### REQUIRED WORK
From the first line to the last, set down the data exactly as given.

+++

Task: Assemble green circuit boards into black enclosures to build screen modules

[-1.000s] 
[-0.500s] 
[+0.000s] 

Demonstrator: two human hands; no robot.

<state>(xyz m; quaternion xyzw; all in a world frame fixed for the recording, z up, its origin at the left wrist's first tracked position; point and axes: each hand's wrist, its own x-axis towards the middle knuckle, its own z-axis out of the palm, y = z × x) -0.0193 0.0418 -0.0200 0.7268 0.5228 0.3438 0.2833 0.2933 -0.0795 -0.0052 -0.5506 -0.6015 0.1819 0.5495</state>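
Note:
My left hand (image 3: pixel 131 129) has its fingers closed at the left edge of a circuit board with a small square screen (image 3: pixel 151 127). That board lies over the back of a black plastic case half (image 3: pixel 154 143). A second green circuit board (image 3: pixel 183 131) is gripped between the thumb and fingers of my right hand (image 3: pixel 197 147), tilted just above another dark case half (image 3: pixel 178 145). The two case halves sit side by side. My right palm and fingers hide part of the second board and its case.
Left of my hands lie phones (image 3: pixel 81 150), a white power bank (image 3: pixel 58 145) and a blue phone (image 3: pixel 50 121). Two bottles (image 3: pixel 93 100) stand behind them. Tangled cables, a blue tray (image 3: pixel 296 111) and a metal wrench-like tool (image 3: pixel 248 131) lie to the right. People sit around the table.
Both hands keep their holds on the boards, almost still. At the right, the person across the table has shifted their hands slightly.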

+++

### RESPONSE FOR THIS EXERCISE
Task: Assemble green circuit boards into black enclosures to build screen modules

[-1.000s] 
[-0.500s] 
[+0.000s] 

Demonstrator: two human hands; no robot.

<state>(xyz m; quaternion xyzw; all in a world frame fixed for the recording, z up, its origin at the left wrist's first tracked position; point and axes: each hand's wrist, its own x-axis towards the middle knuckle, its own z-axis out of the palm, y = z × x) -0.0193 0.0418 -0.0200 0.7268 0.5228 0.3438 0.2833 0.2933 -0.0795 -0.0052 -0.5506 -0.6015 0.1819 0.5495</state>
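Note:
My left hand (image 3: pixel 131 129) has its fingers closed at the left edge of a circuit board with a small square screen (image 3: pixel 151 127). That board lies over the back of a black plastic case half (image 3: pixel 154 143). A second green circuit board (image 3: pixel 183 131) is gripped between the thumb and fingers of my right hand (image 3: pixel 197 147), tilted just above another dark case half (image 3: pixel 178 145). The two case halves sit side by side. My right palm and fingers hide part of the second board and its case.
Left of my hands lie phones (image 3: pixel 81 150), a white power bank (image 3: pixel 58 145) and a blue phone (image 3: pixel 50 121). Two bottles (image 3: pixel 93 100) stand behind them. Tangled cables, a blue tray (image 3: pixel 296 111) and a metal wrench-like tool (image 3: pixel 248 131) lie to the right. People sit around the table.
Both hands keep their holds on the boards, almost still. At the right, the person across the table has shifted their hands slightly.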

The answer requires no additions.